YOUR GOAL:
Begin with the line below holding "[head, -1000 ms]" and go on through the line holding "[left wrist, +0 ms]", duplicating each line exactly and leaving out pictures.

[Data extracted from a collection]

--------------------------------------------------

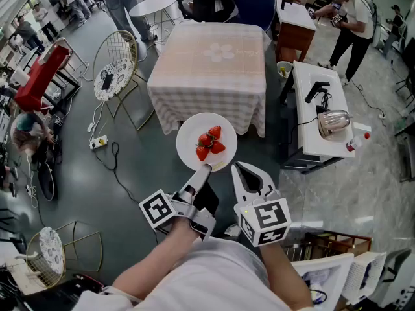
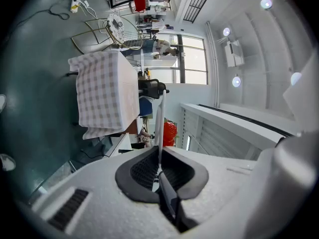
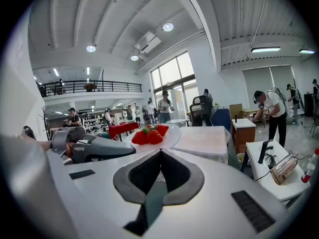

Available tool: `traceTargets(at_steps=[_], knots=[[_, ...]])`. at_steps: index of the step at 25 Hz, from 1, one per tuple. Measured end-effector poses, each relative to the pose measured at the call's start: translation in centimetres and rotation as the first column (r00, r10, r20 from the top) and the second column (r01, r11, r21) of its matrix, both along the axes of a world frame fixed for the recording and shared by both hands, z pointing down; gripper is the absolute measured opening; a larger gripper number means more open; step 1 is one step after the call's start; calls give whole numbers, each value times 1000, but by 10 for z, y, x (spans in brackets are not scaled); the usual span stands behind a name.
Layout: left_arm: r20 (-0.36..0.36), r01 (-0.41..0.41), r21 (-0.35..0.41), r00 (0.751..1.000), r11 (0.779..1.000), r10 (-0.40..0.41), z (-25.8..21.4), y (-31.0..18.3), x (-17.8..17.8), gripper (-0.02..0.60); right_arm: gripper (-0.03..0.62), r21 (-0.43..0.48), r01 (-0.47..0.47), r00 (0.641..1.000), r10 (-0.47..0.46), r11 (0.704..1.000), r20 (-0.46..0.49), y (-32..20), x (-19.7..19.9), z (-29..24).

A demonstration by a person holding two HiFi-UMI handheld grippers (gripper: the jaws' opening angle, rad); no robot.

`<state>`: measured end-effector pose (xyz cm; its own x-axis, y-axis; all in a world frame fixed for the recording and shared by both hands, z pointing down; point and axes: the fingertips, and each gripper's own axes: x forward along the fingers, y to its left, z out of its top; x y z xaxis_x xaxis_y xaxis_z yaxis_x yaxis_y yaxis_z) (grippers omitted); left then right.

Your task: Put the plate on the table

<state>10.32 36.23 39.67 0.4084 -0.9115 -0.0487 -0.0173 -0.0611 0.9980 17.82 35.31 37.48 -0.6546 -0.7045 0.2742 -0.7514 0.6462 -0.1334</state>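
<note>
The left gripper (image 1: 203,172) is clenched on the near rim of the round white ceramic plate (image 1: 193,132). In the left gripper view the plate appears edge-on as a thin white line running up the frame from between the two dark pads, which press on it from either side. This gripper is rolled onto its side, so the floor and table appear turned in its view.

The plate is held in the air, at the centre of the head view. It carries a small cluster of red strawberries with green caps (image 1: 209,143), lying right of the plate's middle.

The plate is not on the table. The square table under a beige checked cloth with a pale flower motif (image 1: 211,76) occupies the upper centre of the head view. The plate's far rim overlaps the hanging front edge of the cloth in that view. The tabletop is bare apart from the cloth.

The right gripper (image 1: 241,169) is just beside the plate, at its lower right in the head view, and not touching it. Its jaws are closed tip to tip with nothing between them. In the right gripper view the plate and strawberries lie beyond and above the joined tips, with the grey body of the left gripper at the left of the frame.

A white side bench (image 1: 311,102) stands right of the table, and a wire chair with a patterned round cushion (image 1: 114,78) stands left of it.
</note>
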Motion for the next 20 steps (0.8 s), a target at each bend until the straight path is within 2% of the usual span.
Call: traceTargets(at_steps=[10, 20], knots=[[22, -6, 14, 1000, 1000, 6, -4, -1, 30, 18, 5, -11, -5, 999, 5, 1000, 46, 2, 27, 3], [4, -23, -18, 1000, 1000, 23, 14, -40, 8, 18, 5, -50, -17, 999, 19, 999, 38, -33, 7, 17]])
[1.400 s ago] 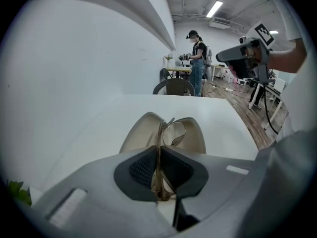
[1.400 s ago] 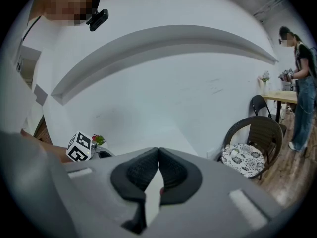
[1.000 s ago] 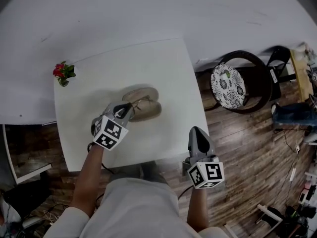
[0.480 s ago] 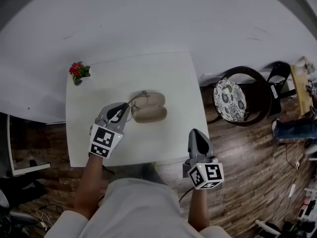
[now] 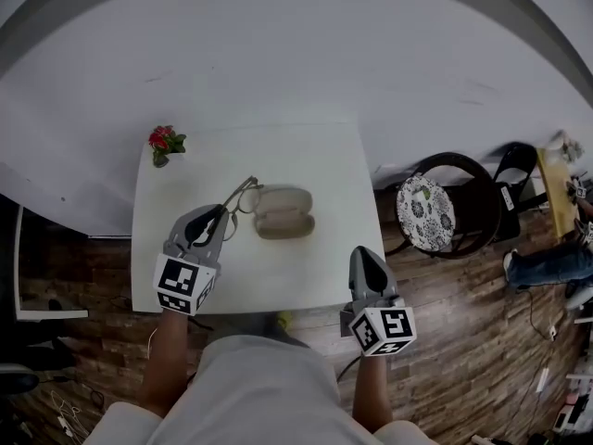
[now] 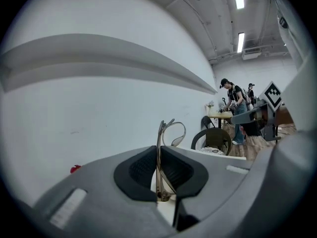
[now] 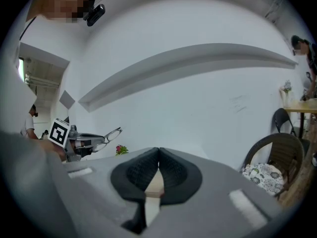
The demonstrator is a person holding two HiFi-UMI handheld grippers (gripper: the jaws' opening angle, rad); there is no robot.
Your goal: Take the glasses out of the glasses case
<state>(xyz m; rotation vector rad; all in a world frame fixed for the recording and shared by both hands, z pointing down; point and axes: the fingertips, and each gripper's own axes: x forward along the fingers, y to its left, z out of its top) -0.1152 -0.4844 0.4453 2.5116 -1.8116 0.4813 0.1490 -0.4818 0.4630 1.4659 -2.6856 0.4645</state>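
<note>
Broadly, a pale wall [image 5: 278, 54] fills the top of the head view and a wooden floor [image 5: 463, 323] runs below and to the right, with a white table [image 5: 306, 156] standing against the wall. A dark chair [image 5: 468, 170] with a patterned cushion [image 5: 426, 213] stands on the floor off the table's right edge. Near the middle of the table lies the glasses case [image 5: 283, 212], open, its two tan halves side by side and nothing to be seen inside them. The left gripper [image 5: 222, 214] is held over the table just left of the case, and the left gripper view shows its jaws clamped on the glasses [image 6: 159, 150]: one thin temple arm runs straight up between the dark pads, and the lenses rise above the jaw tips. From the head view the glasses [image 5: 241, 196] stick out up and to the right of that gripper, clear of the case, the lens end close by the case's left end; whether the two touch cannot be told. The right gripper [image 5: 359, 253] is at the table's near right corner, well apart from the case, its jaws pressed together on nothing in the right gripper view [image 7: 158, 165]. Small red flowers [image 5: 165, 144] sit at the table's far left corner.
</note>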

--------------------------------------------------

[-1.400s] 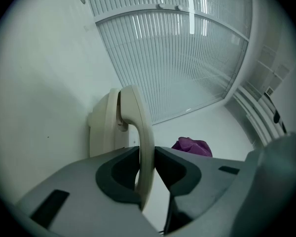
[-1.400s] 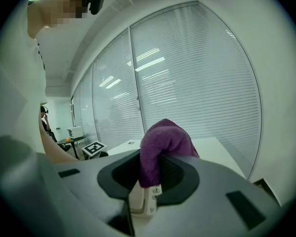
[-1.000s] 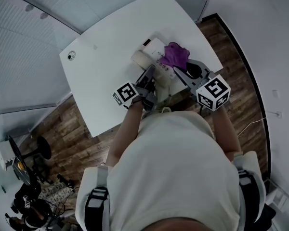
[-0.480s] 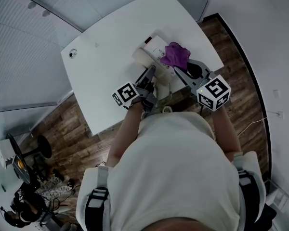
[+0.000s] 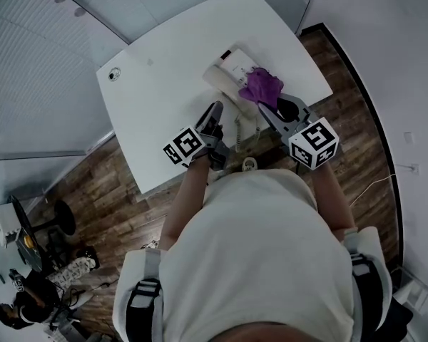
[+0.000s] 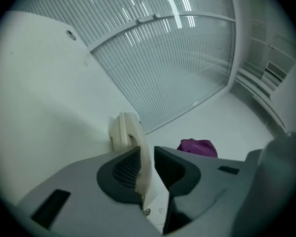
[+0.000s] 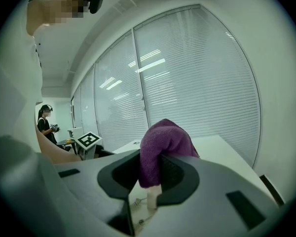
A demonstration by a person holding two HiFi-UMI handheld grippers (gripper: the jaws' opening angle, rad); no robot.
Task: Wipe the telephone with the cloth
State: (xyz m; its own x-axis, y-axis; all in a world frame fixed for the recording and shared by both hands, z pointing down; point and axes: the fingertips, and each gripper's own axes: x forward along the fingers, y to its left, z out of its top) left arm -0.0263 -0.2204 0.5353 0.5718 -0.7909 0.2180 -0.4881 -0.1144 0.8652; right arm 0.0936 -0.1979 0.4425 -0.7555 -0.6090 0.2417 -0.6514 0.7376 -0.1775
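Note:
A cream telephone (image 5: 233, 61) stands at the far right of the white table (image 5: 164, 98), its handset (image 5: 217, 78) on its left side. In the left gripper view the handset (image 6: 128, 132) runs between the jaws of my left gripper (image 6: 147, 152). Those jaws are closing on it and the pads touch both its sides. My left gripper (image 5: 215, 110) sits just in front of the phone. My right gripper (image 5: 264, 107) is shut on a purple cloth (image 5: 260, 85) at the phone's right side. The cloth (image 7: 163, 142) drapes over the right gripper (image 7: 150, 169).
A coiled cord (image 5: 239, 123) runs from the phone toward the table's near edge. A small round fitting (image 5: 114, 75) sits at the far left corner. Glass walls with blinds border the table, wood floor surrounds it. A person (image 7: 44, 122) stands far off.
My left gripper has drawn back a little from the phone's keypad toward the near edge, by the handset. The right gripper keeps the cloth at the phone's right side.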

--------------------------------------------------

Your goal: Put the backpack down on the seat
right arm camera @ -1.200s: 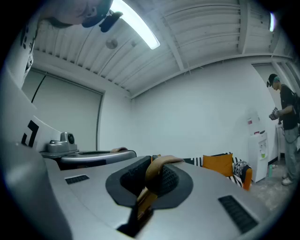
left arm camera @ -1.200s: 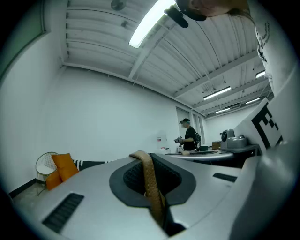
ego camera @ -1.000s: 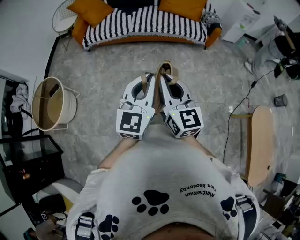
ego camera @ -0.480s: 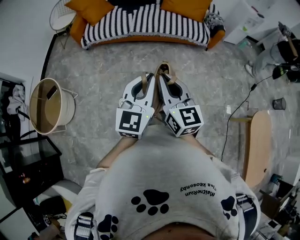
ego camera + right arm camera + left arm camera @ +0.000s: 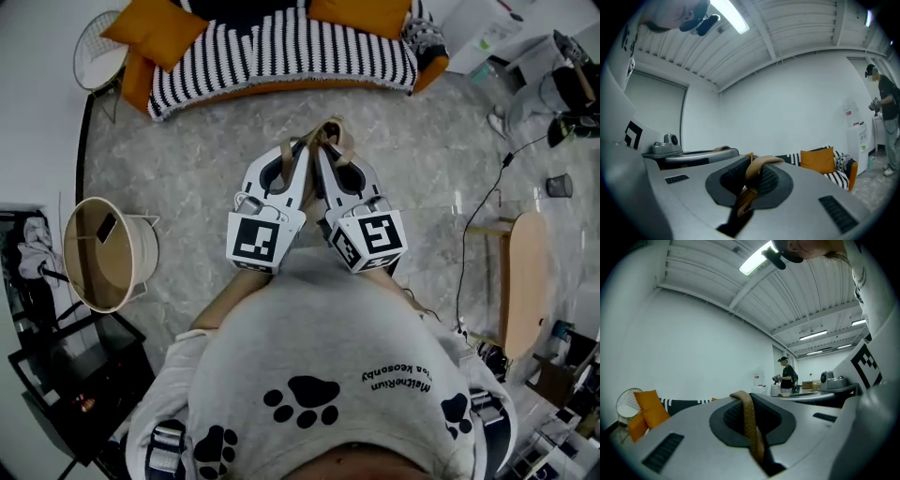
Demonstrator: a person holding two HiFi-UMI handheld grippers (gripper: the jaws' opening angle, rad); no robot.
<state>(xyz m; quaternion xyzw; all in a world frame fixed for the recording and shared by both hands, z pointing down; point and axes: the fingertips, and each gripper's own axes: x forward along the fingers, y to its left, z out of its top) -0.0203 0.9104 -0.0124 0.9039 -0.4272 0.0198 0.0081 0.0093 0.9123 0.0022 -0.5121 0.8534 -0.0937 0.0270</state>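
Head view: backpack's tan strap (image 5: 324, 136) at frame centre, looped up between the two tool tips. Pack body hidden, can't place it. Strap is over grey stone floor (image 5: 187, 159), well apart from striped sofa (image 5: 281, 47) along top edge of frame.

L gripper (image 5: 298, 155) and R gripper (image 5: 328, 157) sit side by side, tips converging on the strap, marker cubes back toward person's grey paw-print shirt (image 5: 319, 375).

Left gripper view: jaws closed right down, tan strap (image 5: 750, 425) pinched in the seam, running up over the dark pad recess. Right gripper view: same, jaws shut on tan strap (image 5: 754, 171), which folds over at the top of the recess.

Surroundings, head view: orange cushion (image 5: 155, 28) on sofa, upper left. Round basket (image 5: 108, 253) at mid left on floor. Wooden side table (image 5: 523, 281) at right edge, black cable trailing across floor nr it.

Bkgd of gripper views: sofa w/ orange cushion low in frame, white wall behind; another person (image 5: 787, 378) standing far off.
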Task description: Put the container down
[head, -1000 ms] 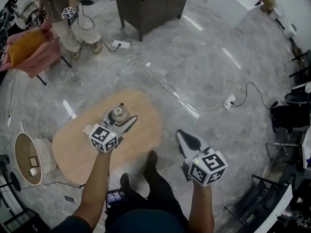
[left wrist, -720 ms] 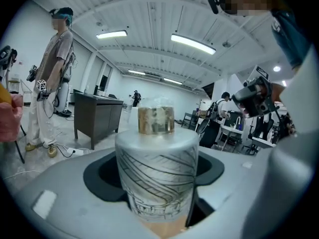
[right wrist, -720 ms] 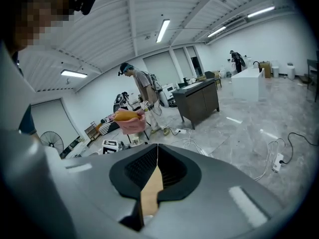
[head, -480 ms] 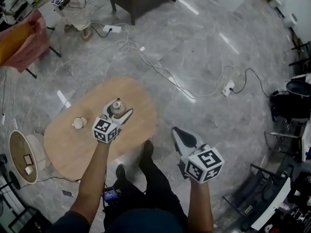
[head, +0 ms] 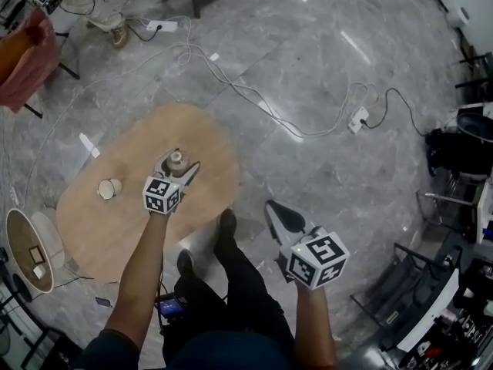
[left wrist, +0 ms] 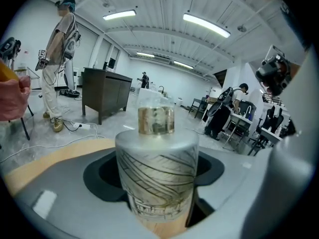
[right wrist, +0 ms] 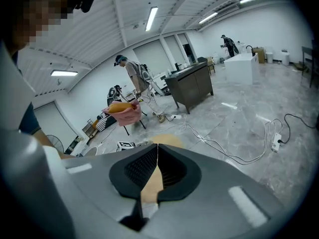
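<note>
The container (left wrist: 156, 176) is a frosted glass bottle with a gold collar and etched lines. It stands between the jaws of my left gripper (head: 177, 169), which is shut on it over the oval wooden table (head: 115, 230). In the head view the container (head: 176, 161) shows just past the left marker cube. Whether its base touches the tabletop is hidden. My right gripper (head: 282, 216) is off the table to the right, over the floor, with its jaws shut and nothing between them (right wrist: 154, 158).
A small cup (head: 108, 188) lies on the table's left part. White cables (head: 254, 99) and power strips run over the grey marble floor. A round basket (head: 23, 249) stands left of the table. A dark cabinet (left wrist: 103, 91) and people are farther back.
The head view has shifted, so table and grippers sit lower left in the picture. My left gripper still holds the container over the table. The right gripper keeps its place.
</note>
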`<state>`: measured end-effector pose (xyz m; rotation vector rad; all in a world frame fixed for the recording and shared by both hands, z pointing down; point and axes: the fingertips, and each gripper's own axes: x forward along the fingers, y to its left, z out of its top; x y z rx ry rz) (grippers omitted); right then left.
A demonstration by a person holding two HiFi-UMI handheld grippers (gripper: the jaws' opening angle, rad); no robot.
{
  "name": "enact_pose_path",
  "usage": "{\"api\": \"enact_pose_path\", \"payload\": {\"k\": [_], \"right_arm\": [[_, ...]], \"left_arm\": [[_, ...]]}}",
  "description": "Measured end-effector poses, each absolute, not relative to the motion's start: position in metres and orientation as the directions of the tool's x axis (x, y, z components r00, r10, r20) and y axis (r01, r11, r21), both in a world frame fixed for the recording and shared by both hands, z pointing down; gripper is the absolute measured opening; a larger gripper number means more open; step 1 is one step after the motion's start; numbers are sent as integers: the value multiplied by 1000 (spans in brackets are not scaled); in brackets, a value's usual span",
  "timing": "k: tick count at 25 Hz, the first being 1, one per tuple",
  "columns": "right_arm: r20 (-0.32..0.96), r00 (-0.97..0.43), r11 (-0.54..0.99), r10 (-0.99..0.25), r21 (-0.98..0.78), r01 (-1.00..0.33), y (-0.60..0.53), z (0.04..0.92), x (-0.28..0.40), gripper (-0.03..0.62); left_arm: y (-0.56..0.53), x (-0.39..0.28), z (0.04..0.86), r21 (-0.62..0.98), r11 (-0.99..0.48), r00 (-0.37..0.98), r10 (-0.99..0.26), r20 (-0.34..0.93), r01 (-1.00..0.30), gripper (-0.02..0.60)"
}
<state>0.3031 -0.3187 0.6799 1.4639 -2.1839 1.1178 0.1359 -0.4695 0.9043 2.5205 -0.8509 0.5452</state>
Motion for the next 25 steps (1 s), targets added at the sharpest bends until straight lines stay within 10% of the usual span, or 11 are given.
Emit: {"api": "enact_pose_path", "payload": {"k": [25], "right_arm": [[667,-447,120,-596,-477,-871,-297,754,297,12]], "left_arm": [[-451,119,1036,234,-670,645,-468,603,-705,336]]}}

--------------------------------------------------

TASK RESPONSE:
[head, -1000 ms] 
[left wrist, -720 ms] 
[right wrist, -720 ms] 
[head, -480 ms] 
[head, +0 ms] 
[left wrist, +0 ms] 

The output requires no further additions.